Олива уронила свои красивые руки и отпрянула от Калиостро, пристыженная, униженная, сбитая с толку великодушием графа, на которое не рассчитывала.

– Итак, – продолжал тот, – итак, дорогая Олива, мы условились: вы видите во мне друга и во всем мне доверяете; мой дом, кошелек и влияние к вашим услугам, и…

И я твержу себе, – подхватила Олива, – что есть на свете люди, превосходящие всех, кого я доныне знала.

Она вымолвила эти слова с таким очаровательным достоинством, которое не оставило бесчувственной даже отлитую из бронзы душу, что была прежде заключена в груди человека, звавшегося Бальзамо.

«Любая женщина становится добра и мила, – подумал он, – если затронуть струну, на которую откликнется ее сердце».

Потом, приблизившись к Николь, он сказал:

– С нынешнего дня вы переселитесь в верхний этаж особняка. Там есть три комнаты, обращенные на бульвар и на улицу Сен-Клод. Из окон открывается вид на Мениль-монтан и Бельвиль. Там вас могут заметить соседи, но люди они безобидные, не бойтесь их. Это мирный народ, у них нет связей в обществе, им и в голову не придет, кто вы такая. Не прячьтесь от них, но и не старайтесь нарочно, чтобы они вас заметили, а главное, никогда не попадайтесь на глаза прохожим, потому что по улице Сен-Клод прогуливаются иногда агенты господина де Крона; в этих комнатах вы по крайней мере не будете лишены солнечного света.

Олива радостно захлопала в ладоши.

– Хотите, я сам провожу вас туда?

– Нынче вечером?

– Ну, разумеется, нынче. Вас это смущает?

Олива устремила на Калиостро долгий взгляд. Зыбкая надежда затеплилась у нее в сердце, а вернее, в ее суетном и развращенном уме.

– Пойдемте.

Граф взял в передней фонарь и, собственноручно отворив несколько дверей, поднялся впереди Оливы по лестнице на четвертый этаж, в те комнаты, о которых говорил.

Олива обнаружила, что покои полностью обставлены, убраны цветами и вполне пригодны для жилья.

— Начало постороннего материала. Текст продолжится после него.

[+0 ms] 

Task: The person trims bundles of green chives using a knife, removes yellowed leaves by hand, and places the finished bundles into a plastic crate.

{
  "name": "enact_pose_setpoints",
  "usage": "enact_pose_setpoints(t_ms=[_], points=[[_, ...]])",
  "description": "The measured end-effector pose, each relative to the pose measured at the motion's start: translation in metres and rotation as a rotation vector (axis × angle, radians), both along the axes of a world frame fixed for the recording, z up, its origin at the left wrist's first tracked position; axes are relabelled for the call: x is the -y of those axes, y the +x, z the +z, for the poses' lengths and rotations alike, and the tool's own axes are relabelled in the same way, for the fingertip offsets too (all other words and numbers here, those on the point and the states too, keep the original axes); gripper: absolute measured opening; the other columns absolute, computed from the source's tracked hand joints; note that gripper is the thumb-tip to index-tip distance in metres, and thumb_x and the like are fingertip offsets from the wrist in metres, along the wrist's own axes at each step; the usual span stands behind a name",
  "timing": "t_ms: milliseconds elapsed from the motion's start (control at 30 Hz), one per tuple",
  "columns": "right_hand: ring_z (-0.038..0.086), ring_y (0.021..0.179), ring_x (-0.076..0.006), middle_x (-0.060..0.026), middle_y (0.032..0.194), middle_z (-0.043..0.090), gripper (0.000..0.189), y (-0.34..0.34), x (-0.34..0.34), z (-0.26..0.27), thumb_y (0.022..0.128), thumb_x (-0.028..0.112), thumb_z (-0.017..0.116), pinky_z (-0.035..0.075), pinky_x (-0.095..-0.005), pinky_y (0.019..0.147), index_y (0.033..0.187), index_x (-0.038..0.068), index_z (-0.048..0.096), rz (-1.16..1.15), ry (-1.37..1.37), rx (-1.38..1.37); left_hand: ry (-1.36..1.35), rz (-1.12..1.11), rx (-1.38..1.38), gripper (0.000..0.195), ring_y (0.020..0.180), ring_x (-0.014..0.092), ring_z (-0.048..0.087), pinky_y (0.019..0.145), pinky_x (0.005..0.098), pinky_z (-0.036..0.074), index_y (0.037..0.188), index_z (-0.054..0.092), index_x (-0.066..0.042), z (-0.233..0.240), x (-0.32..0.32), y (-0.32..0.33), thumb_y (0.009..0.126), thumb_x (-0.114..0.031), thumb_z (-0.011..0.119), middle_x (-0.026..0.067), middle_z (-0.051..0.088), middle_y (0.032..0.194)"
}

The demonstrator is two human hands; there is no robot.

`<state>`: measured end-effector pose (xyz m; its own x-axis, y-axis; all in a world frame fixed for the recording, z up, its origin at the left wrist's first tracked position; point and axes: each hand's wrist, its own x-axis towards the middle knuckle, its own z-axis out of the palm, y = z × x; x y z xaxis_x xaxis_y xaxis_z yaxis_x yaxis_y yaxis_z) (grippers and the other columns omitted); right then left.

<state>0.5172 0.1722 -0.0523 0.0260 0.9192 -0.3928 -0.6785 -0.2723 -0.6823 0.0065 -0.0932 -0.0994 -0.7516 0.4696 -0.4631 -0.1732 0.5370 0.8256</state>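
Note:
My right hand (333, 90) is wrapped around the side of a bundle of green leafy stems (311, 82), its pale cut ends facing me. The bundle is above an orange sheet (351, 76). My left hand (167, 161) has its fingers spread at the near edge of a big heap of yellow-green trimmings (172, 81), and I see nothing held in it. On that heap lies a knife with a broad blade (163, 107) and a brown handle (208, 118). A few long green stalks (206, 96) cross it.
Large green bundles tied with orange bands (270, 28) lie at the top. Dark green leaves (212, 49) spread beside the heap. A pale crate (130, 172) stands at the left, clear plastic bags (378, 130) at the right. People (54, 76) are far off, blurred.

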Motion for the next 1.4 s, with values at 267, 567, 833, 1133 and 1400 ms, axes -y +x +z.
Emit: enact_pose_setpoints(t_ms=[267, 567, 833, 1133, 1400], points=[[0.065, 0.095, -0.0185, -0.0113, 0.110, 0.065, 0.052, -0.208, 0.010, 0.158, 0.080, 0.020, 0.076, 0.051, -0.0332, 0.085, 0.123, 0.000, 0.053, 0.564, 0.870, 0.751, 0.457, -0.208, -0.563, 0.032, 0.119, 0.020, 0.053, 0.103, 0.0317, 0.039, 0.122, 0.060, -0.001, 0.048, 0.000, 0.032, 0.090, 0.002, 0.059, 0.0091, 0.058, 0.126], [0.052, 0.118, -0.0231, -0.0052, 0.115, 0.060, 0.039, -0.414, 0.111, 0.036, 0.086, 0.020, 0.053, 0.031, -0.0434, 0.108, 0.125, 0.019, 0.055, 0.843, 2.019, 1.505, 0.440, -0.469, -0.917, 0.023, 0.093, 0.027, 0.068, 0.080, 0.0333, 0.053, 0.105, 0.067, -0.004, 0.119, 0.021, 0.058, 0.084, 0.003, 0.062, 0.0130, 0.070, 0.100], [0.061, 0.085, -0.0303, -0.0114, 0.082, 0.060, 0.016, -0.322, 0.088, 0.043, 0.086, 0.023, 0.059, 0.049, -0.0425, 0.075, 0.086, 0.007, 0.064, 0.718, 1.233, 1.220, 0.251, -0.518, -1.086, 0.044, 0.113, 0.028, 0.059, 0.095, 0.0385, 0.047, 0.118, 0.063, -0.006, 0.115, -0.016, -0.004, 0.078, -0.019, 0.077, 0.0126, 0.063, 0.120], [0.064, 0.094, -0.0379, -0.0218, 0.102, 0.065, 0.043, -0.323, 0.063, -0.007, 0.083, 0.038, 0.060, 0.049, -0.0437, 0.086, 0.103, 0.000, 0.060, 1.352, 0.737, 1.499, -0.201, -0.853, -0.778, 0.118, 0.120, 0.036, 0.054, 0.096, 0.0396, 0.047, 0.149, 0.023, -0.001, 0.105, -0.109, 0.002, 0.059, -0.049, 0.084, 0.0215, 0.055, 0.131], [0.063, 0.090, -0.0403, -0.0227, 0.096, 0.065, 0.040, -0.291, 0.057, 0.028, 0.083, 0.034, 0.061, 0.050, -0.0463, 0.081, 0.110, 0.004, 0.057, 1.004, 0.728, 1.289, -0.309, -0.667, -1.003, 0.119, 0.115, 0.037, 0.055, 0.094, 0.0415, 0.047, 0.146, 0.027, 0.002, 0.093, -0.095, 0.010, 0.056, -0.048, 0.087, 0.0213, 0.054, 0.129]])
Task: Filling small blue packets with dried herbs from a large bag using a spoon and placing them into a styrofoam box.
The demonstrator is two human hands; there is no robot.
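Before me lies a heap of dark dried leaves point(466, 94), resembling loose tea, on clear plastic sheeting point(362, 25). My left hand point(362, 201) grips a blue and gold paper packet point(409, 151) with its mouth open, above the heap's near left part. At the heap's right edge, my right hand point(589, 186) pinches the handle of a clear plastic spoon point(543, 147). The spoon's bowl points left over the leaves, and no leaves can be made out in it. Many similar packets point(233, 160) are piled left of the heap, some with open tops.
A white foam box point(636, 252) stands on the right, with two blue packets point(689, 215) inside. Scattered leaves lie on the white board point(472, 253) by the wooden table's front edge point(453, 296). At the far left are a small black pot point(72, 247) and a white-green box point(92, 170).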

– Можно подумать, что меня здесь ждали, – заметила она.

– Не вас, а меня, – возразил граф. – Я люблю эту надстройку и часто здесь ночую.

Во взгляде Оливы зажглись хищные огоньки, какими сверкают порой кошачьи глаза.

С губ ее уже готовы были сорваться какие-то слова, но Калиостро опередил ее:

– Здесь вы найдете все, что нужно: ваша горничная придет через четверть часа. Доброй ночи, мадемуазель.

И он исчез, отвесив ей почтительный поклон, смягченный ласковой улыбкой.

Бедная затворница без сил и почти без чувств присела на расстеленную кровать, стоявшую в нарядном алькове.

– Я ровным счетом ничего не понимаю в том, что со мной происходит, – прошептала она, провожая глазами человека, понять которого было ей и в самом деле не по силам.